Selected Articles on Machine Learning: Cases, Guides, and Research - June 2020
Here you will find a list of materials released in June in English. All of them are written without excessive academicism, contain code examples and links to non-empty repositories. Most of the technologies mentioned are in the public domain and do not require heavy-duty hardware for testing.
Open AI decided that since a transformer model trained on text can generate coherent complete sentences, if the model is trained on sequences of pixels, it can generate augmented images. Open AI demonstrates how high-quality sampling and accurate image classification allows the generated model to compete with the best convolutional models in unsupervised learning environments.
A month ago we were given the opportunity to play with the tool, which uses a machine learning model to transform portraits into beautiful pixel art. It's fun, but it's hard to imagine the widespread use of this technology yet. But the tool that produces the opposite effect immediately became very interested in the public. With the help of a face depixelizer, in theory, it will be possible to establish the identity of a person by video recording from outdoor surveillance cameras.
If working with pixel images is not enough, and you need to compose a photograph with a portrait of a person from a primitive sketch, then a tool based on DNN has already appeared for this. As conceived by the creators, only general outlines are needed, and not professional sketches - the model will then itself restore the person's face, which will coincide with the sketch. The system was created using the Jittor framework, as the creators promise, the source code for Pytorch will soon be added to the project repository.
With facial reconstructions sorted out, what about the rest of the body? Thanks to the development of DNN, it became possible to 3D-model a human figure based on a two-dimensional photo. The main limitation was due to the fact that accurate predictions require analysis of a wider context and source data in high resolution. The model's layered architecture and end-to-end learning capabilities will help solve this problem. At the first level, to save resources, the entire image is analyzed in low resolution. The context is then formed, and at a more detailed level, the model evaluates the geometry by analyzing the high-resolution image.
Many things that surround us consist of cycles of different frequency. Often, in order to understand the essence of a phenomenon, it is necessary to analyze information about its recurring manifestations.
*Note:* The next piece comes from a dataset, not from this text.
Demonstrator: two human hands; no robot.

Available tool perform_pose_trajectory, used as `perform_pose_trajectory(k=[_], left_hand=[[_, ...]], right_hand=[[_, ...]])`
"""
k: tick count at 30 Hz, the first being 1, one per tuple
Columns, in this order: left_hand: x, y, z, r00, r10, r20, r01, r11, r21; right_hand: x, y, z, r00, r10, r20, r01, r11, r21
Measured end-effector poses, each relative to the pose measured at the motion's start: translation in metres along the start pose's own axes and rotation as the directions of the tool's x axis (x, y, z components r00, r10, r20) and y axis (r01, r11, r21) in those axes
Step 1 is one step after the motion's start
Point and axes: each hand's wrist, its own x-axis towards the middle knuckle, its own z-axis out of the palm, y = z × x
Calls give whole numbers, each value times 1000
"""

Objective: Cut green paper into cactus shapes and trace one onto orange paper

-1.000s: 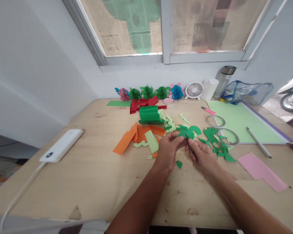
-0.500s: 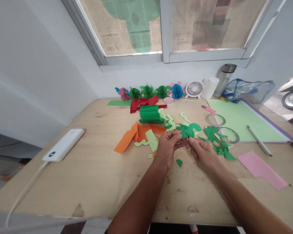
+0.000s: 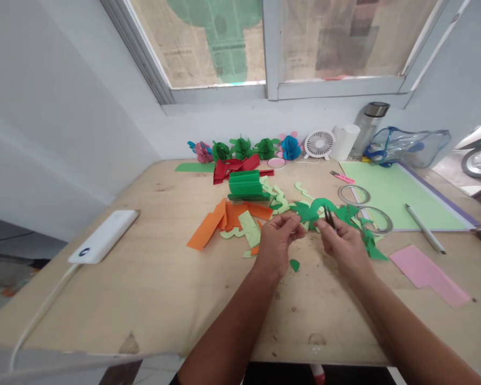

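Observation:
My left hand [image 3: 279, 238] is closed in a pinch on a green paper cutout [image 3: 308, 212] with a curved end. Close by on the right, my right hand [image 3: 342, 243] holds small dark-bladed scissors [image 3: 328, 217], their blades pointing up and away beside the cutout's curved end. Green paper scraps [image 3: 371, 243] lie right of my right hand, and one small green scrap [image 3: 294, 265] rests between my forearms. Pale green wavy strips [image 3: 279, 198] and a folded green paper stack [image 3: 246, 185] sit beyond my left hand.
Orange paper [image 3: 206, 230] lies left of my left hand, red paper [image 3: 236, 167] farther back. Tape rings [image 3: 374, 220], a pen [image 3: 425, 228] and pink paper [image 3: 428, 274] are at right. A white fan [image 3: 319, 144] stands by the wall, a power bank [image 3: 104, 237] far left.
My right hand has moved slightly right, away from my left hand, and the scissor blades now show upright above it. The cutout's curved end has shifted a little left.

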Motion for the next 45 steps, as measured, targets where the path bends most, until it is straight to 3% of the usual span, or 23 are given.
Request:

Taking into account the possibilities of video shooting, it is no longer difficult to fix the repetitions, the problem was in counting them. The method of frame-by-frame comparison of pixel density in the frame was often not suitable due to camera shake, or obstruction by objects, as well as a sharp difference in scale and shape when zooming in and out. A model developed by Google now solves this problem. It identifies repetitive actions in the video, including those that were not used in training. As a result, the model returns data on the frequency of repeated actions recognized in the video. Colab is already available .
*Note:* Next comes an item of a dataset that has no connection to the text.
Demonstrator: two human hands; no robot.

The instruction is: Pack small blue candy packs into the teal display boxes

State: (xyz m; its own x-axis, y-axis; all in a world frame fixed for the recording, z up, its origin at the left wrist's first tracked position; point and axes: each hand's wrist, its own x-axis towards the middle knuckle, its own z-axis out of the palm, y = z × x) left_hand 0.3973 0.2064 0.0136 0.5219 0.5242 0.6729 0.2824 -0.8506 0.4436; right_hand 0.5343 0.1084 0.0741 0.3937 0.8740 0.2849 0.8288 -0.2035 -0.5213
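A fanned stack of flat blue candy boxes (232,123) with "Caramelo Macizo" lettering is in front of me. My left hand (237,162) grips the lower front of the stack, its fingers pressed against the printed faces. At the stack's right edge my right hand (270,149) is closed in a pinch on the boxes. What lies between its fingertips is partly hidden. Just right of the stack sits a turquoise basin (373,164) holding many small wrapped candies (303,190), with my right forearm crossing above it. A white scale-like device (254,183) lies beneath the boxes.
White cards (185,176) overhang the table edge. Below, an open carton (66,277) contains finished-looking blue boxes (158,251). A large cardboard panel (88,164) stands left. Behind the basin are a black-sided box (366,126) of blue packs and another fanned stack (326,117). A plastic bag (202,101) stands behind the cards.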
Previously, you had to rely on sophisticated signal processing algorithms to determine the pitch. The biggest challenge was separating the sound under study from background noise or the sound of accompanying instruments. A pre-trained model is now available for this task that detects high and low frequencies. The model is available for use on the web and mobile devices.
The case of creating a program with which you can track whether people observe social distancing. The author tells in detail how he chose a pre-trained model, how he coped with the task of recognizing people, and how, using OpenCV, he transformed the image into an orthographic projection to calculate the distance between people. You can also see the project source code in detail .
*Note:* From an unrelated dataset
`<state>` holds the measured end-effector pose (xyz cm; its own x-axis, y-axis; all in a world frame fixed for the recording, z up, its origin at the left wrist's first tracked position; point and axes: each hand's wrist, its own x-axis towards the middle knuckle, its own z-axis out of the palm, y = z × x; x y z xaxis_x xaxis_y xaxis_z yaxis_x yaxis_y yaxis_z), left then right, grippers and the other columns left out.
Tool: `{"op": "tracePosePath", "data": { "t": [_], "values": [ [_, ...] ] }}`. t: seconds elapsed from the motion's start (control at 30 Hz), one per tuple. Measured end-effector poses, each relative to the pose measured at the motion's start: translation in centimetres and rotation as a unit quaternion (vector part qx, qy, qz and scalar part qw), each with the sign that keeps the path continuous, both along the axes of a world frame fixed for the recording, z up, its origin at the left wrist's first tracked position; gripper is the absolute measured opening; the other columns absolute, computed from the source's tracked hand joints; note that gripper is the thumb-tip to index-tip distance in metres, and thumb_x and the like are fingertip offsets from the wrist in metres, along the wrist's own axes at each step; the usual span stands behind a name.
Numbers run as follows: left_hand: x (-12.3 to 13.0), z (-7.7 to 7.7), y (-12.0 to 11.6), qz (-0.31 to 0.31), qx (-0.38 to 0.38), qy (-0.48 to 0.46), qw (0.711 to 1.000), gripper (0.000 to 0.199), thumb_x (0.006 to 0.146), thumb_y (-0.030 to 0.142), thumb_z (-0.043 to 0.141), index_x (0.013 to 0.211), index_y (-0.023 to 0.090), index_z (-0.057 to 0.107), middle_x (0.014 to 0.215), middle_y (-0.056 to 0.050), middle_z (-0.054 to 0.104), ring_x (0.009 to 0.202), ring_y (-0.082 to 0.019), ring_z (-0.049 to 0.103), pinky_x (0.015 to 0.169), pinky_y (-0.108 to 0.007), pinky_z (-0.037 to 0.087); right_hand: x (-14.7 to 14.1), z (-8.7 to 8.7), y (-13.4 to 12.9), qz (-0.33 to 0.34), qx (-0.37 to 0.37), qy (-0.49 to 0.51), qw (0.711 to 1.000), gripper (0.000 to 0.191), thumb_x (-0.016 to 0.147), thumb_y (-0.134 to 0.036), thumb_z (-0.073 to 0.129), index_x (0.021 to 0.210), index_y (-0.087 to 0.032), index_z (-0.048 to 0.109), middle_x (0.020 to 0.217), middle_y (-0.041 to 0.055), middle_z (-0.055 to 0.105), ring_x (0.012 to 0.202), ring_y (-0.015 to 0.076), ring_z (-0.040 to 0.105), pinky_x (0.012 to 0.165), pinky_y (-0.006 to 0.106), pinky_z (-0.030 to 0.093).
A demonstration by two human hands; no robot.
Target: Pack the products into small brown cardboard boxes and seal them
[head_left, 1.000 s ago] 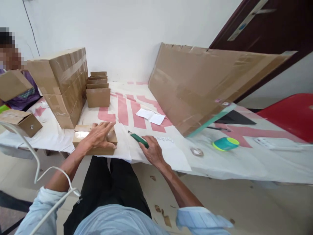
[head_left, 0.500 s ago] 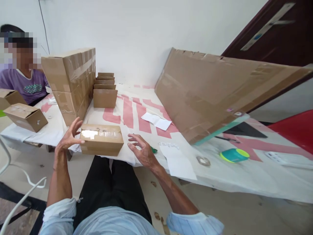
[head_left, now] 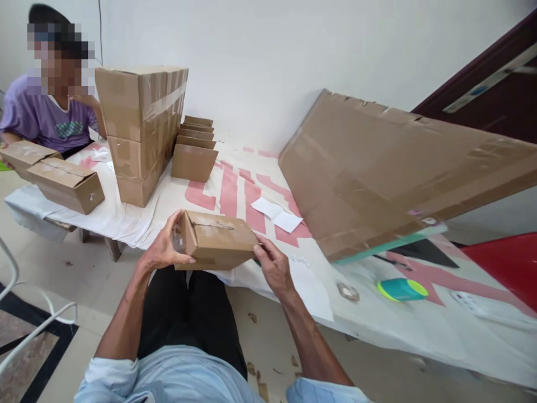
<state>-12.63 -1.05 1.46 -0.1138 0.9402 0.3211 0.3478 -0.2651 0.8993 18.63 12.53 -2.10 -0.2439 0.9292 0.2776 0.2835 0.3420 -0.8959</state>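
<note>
A small brown cardboard box [head_left: 222, 238], flaps closed on top, is between my hands at the table's front edge. My left hand [head_left: 166, 246] grips its left end, thumb along the lower front and fingers around the back corner. At the right end, my right hand [head_left: 274, 263] holds the box with thumb and fingertips at the corner. Clear tape shows on the left end of the box. Whether the underside touches the table cannot be told.
Stacked cartons [head_left: 145, 134] stand at the left back, beside a row of cardboard pieces [head_left: 194, 162]. A large cardboard sheet [head_left: 377, 173] leans at right. White papers [head_left: 277, 215], a tape roll [head_left: 348, 291] and a teal-yellow object [head_left: 401, 290] lie rightward. A co-worker [head_left: 54, 112] sits left near another box [head_left: 67, 182].
Both hands have closed in on the box from its two sides and taken hold. It is turned, showing its left end. The view has shifted left; the co-worker's hand now touches a box.
</note>
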Motion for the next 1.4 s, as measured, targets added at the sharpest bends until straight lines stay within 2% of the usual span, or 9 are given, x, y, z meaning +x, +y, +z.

Today, there are thousands of variations of the most common template documents such as receipts, invoices and checks. Existing automated systems that are designed to work with a very limited type of template. Google suggests using machine learning for this. The article discusses the architecture of the model and the results of the obtained data. The tool will soon become part of the Document AI service .
Israeli startup Trigo shares its experience of using machine learning and computer vision for take-and-go retail. The company is a supplier of a system that allows stores to operate without a cash register. The authors tell what tasks they faced and explain why they chose PyTorch as a framework for machine learning, and Allegro AI Trains for infrastructure and how they managed to establish the development process.